They claim a 10-fold reduction in power over traditional 802.11 Wi-Fi based on OFDM (orthogonal frequency-division multiplexing) radio transmission in a paper at IEEE International Solid-State Circuits Conference (ISSCC 2016) which took place in San Francisco earlier this month.
The fully digital polar transmitter consumes only 13 nano-joules per bit, said the researchers.
It was demonstrated running the long range Wi-Fi protocol – IEEE802.11ah – which is intended for internet-of-things applications.
The 802.11ah protocol operates in the 868MHz unlicensed frequency band. This is the same as rival IoT radio standard LoRaWAN 1.0 but which differentiates it from Bluetooth the other Wi-Fi radios operating at 2.4GHz. It has 1MHz/2MHz channel bandwidths and supports long range data links of up to 2.1Mbit/s.
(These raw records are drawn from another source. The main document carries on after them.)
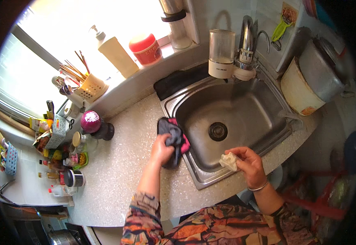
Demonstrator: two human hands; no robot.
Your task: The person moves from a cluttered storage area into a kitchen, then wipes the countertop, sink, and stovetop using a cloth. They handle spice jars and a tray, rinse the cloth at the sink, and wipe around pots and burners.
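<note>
My left hand [162, 149] grips a dark grey cloth [175, 134] with bright pink parts. The cloth lies bunched on the speckled countertop [129, 134] and overlaps the left rim of the steel sink. Over the front edge of the basin, my right hand [251, 167] pinches a crumpled cream-white wad [228, 161] between thumb and fingers; whether it is cloth or paper I cannot tell. The stainless steel sink [242, 113] holds no standing water that I can see, and its round drain [217, 131] shows in the middle of the floor.
A chrome faucet [246, 46] with a filter canister [221, 55] stands behind the basin. Pots [303, 85] lean at the right. On the sill are a pump bottle [118, 56], a red-lidded jar [146, 49] and a utensil basket [92, 87]. Bottles and jars [74, 178] crowd the counter's left side.
</note>
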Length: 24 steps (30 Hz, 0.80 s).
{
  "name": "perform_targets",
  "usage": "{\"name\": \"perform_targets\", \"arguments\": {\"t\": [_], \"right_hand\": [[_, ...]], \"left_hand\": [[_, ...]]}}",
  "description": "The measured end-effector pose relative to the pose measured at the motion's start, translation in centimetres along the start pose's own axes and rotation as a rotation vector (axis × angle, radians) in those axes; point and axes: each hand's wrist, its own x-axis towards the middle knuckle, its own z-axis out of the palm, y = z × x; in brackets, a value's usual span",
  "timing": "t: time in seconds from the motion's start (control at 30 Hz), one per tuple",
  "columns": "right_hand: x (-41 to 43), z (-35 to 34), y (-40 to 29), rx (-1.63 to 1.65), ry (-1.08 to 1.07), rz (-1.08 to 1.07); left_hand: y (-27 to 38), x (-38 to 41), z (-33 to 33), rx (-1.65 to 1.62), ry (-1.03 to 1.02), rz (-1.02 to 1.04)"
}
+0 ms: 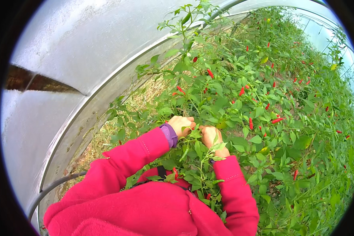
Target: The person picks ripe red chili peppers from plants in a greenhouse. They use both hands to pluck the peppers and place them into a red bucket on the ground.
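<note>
Both of my hands reach in among leafy chili pepper plants [224, 103] that carry red fruit. My left hand [182, 126] has its fingers curled at a stem, with a bit of red showing by the fingertips; what it grips is partly hidden. Close beside it on the right, my right hand [211, 138] is bent in at the same foliage, its fingertips behind leaves. A green chili pepper [184, 154] hangs just below my hands. Red chili peppers [251, 123] hang to the right, and another red chili pepper [175, 173] is near my waist.
A curved plastic-film greenhouse wall [76, 53] with a metal hoop [106, 81] rises on the left; the film has a dark gap or tear [38, 79]. Dry straw [153, 88] lies along its foot. Dense plants stretch away to the right. Leafy stems rise between my forearms.
</note>
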Motion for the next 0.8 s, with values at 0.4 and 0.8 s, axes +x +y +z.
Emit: {"name": "perform_targets", "arguments": {"t": [0.4,0.8], "right_hand": [[0.0,1.7,1.0,0.134,-0.051,0.166],[-0.8,1.5,2.0,-0.022,0.222,0.013]], "left_hand": [[1.2,1.0,-1.3,-0.008,-0.072,-0.211],[2.9,0.5,-1.0,-0.173,-0.049,-0.364]]}}
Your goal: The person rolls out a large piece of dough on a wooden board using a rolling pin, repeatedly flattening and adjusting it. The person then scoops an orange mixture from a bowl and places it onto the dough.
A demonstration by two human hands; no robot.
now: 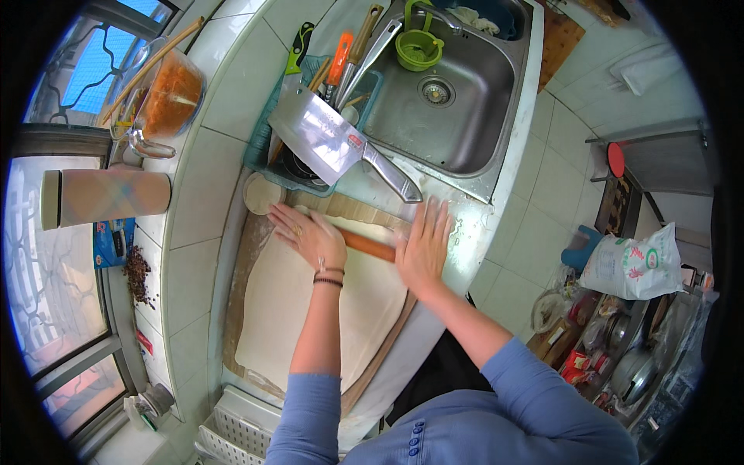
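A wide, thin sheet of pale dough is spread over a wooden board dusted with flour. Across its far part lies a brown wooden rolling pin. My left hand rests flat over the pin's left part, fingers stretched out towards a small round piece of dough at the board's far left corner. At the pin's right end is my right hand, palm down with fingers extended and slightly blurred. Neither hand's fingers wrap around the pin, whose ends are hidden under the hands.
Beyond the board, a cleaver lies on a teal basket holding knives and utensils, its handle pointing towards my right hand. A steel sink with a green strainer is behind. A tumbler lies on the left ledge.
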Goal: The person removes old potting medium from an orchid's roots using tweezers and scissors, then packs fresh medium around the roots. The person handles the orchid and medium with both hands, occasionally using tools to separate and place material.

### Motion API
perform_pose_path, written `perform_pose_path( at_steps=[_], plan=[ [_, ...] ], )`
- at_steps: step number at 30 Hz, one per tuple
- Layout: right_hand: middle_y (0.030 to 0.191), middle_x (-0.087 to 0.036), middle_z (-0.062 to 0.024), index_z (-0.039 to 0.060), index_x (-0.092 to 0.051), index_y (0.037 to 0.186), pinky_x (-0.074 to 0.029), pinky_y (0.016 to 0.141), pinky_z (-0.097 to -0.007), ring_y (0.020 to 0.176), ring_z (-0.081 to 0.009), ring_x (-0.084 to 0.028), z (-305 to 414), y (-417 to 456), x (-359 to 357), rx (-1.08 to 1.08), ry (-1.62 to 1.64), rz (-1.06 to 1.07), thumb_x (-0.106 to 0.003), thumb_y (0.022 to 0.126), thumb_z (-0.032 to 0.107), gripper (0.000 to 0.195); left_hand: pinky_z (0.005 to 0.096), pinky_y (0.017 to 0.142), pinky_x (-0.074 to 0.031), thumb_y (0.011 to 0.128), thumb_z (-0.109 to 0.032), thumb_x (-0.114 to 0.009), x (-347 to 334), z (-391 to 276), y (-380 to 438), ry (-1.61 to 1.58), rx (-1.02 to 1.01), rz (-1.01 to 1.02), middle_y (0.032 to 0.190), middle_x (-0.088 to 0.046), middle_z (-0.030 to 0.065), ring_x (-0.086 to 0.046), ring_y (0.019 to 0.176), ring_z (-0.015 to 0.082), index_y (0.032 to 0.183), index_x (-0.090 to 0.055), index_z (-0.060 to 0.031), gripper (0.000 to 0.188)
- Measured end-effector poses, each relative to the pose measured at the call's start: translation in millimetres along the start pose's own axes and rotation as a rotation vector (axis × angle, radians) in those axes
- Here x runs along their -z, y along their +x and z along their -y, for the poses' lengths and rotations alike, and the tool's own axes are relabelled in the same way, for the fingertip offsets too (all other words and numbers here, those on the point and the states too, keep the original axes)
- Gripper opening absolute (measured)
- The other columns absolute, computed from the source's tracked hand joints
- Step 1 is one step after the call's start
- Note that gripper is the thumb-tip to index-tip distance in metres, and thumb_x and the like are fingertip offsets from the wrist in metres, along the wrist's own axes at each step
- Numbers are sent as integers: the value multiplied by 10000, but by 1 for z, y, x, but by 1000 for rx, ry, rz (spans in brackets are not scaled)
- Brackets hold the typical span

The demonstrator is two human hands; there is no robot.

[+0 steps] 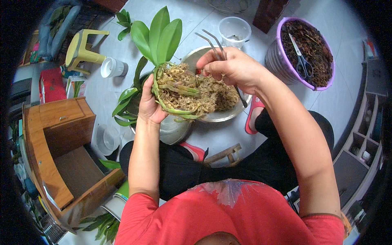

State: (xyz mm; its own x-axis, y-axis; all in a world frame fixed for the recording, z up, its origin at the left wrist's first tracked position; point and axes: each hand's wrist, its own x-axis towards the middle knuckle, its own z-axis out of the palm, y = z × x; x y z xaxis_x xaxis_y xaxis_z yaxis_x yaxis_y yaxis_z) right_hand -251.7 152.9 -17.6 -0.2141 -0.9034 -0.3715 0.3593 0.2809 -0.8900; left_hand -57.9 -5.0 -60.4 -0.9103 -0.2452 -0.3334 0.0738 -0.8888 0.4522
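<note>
My left hand (151, 102) holds an orchid plant (165, 36) by its root ball, with the broad green leaves pointing up and away. Thick green roots curl round the brown sphagnum moss (174, 101). Above the right part of the ball is my right hand (232, 67), closed on metal tweezers (214, 41) whose bent tips point away from the moss. Whether its fingertips touch the moss I cannot tell. Below lies a round metal basin (229, 116) with a heap of moss (228, 95). A dark, thin end of a tool shows under my right hand.
A purple-rimmed bucket (280, 39) of bark mix holds scissors (298, 58) at the upper right. Around the floor are a clear plastic tub (234, 29), a white cup (111, 68), a yellow stool (87, 50) and a wooden cabinet (67, 114). Another orchid (124, 105) stands left, near a metal pot (174, 131).
</note>
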Motion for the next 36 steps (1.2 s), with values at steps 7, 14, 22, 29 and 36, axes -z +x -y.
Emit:
perform_pose_path(
  at_steps=[7,14,22,29,36],
  plan=[
    [814,-603,-8,38,-622,1024,-376,538,-216,671,-61,-511,-11,-1,-13,78,-186,80,-679,780,264,337,399,955,-432,910,-327,-515,1,4,4,104,-44,-49,1158,-583,132,-557,1074,252,1184,-524,-25,408],
    [889,-586,-39,16,-563,1122,-330,453,-186,655,-84,-569,-22,-11,6,-130,-121,-7,-568,732,97,398,391,957,-428,885,-321,-557,2,6,4,224,-49,-69,1161,-577,126,-555,1075,237,1195,-509,-9,442],
    [787,-596,-18,-8,-512,1131,-281,394,-170,594,-60,-545,-36,-25,6,-325,-25,138,-693,741,190,474,355,912,-446,845,-309,-602,-2,8,13,385,-100,-15,1130,-591,113,-576,1021,203,1176,-514,20,475],
    [798,-601,19,63,-591,1005,-288,402,-173,584,-52,-524,-47,-14,-6,-246,93,103,-706,733,144,306,332,874,-452,763,-242,-688,-13,8,16,561,-217,24,1072,-598,115,-589,960,198,1154,-498,50,524],
    [655,-541,19,54,-569,861,-299,342,-178,435,-50,-484,-62,-2,10,-280,132,-259,-641,772,102,124,311,882,-435,736,-170,-712,-22,6,13,656,-338,-103,1059,-596,106,-579,951,186,1137,-502,61,508]
  ],
)
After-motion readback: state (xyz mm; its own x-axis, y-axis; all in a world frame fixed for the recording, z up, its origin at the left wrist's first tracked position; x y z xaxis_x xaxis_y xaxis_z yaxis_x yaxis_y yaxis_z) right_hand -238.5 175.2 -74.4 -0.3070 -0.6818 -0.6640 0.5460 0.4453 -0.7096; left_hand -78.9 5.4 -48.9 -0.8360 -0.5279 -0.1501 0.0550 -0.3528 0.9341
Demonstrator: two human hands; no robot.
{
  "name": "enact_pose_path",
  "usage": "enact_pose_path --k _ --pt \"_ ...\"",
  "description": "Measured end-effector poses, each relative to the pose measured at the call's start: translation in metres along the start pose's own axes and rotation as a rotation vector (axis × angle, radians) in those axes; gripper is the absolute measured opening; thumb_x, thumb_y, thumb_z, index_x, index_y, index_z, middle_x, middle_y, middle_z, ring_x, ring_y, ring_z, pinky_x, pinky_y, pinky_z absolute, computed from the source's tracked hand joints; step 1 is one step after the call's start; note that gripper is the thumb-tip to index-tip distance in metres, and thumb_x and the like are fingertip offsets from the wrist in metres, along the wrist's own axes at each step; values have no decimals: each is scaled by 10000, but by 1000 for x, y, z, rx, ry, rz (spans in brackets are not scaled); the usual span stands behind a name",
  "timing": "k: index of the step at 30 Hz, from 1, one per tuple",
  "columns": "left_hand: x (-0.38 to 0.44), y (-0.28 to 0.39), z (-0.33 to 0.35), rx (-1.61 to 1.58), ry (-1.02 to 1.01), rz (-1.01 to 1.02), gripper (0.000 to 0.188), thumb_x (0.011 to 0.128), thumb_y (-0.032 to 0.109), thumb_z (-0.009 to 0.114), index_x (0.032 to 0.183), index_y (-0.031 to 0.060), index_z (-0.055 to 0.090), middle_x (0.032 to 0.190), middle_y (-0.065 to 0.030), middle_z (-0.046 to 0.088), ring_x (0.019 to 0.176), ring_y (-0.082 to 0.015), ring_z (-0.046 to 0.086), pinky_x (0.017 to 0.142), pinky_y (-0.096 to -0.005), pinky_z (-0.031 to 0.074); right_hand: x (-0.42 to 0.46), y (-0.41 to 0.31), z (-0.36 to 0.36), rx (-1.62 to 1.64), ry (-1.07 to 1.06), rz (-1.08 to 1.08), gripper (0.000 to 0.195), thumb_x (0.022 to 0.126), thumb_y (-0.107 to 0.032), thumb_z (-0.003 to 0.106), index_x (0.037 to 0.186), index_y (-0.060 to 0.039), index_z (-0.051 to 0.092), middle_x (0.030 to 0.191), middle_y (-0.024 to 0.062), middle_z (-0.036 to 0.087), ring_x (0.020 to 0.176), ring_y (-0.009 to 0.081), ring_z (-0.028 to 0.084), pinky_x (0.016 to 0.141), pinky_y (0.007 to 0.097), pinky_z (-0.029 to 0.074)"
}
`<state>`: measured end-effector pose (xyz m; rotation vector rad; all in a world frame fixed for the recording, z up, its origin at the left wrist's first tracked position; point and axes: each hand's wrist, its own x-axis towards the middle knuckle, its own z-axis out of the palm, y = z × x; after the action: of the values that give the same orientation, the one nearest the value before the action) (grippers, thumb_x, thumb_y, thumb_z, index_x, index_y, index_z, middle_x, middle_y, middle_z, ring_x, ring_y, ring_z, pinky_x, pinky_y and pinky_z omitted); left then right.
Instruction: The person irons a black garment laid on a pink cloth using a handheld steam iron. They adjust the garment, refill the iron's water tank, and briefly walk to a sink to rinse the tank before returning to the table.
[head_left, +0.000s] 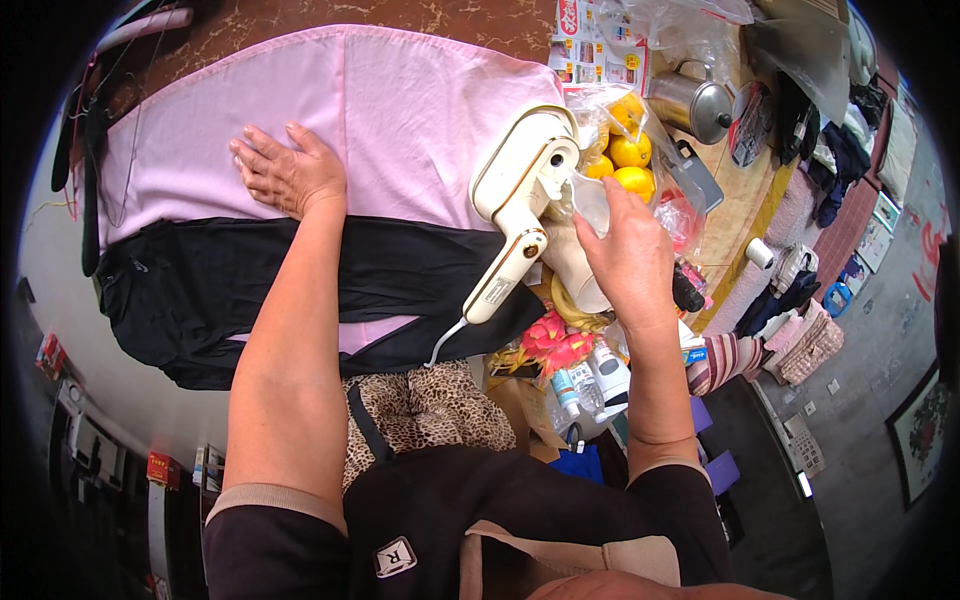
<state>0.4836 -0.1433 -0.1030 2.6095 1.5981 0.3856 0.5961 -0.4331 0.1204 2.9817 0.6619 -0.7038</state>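
Note:
My left hand (292, 172) lies palm down on a pink cloth (420, 127), its fingers a little apart. Black pants (405, 259) are spread along the cloth's near side. In my right hand (630, 255) is a small translucent plastic cup (592, 204), pinched between thumb and fingers. The cup's rim is close to the dark round opening of a cream handheld steam iron (510, 180); whether they touch, I cannot tell. The iron rests at the right end of the cloth, its handle towards me and its cord leaving the handle's end. Any water in the cup is hard to make out.
Beyond the cup sits a clear bag of oranges (630, 150). A metal kettle (694, 105) stands farther right. Nearer me are dragon fruit (559, 341), bananas (577, 304) and plastic bottles (589, 390). Wires (135, 150) hang at the left. Folded clothes (806, 341) lie right.

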Motion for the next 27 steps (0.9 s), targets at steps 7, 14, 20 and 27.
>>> enact_pose_path --k 7,14,20,27 --pt "0 1 -2 31 -34 4 663 970 461 454 1492 59 382 1586 -186 284 1439 -346 268 1156 -496 227 0 -1 1 7 0 -1 498 825 -236 738 1213 28 571 944 205 654 827 376 676 718 444 559" --pt "0 1 -1 22 -29 -1 661 966 458 462 1491 64 384 1588 -184 280 1435 -351 274 1157 -499 227 1 -3 -1 -10 -8 5 482 827 -236 737 1200 21 574 938 205 654 812 379 678 710 444 559" --pt "0 1 -2 32 -30 7 662 964 453 467 1495 67 375 1590 -185 275 1433 -356 274 1156 -498 230 2 -4 -3 -7 -33 34 483 830 -240 740 1206 21 586 967 217 665 849 384 679 739 448 557" --pt "0 1 -3 23 -48 -7 667 964 459 463 1496 69 373 1592 -185 274 1438 -351 264 1161 -497 222 4 -9 -8 -1 -71 79 505 826 -231 751 1231 34 605 1034 246 681 937 386 676 813 446 550"
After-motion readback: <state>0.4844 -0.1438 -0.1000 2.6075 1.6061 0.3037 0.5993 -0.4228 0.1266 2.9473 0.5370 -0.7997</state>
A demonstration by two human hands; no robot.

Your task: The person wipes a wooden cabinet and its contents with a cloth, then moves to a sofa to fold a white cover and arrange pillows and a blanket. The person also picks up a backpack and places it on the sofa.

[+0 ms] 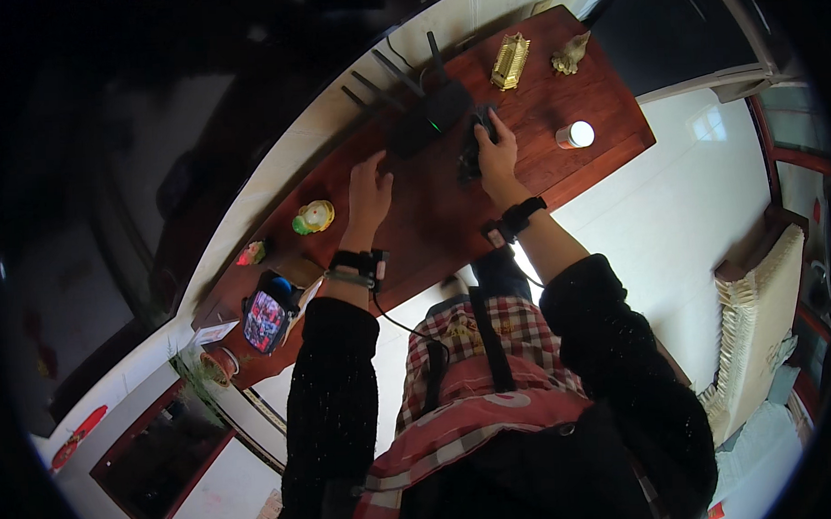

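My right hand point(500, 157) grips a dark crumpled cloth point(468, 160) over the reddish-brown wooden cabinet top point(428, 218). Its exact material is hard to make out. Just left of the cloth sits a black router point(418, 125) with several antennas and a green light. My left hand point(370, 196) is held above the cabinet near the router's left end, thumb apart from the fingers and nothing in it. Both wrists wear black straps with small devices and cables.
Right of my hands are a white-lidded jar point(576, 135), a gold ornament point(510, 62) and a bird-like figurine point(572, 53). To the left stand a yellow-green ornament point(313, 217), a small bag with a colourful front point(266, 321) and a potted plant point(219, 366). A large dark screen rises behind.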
The 802.11ah standard uses OFDM to improve the link robustness against fading and to achieve a high spectral efficiency i.e. maximising the data rate in a given radio channel.
Imec and Holst Centre’s approach has been slightly different they have designed a fully-digital polar transmitter but meets the requirements of conventional Wi-Fi standards in terms of spectral mask and error vector-magnitude (EVM).
For example, the measured phase noise at 1.5MHz offset for the Imec radio is -115dBc/Hz which is 15dB lower than the spectral mask requirement for the IEEE 802.11ah standard.
At 1MHz/2MHz with 64-QAM OFDM data packets, both the far-out and close-in spectrum pass the mask with at least 4.8dB margin. The EVM is below 4.4%.
The power consumption of the transmitter is as low as 7.1mW, when delivering 0dBm output power and operating from a 1V supply.
This claims Imec is a 10x power reduction compared to other OFDM transceivers.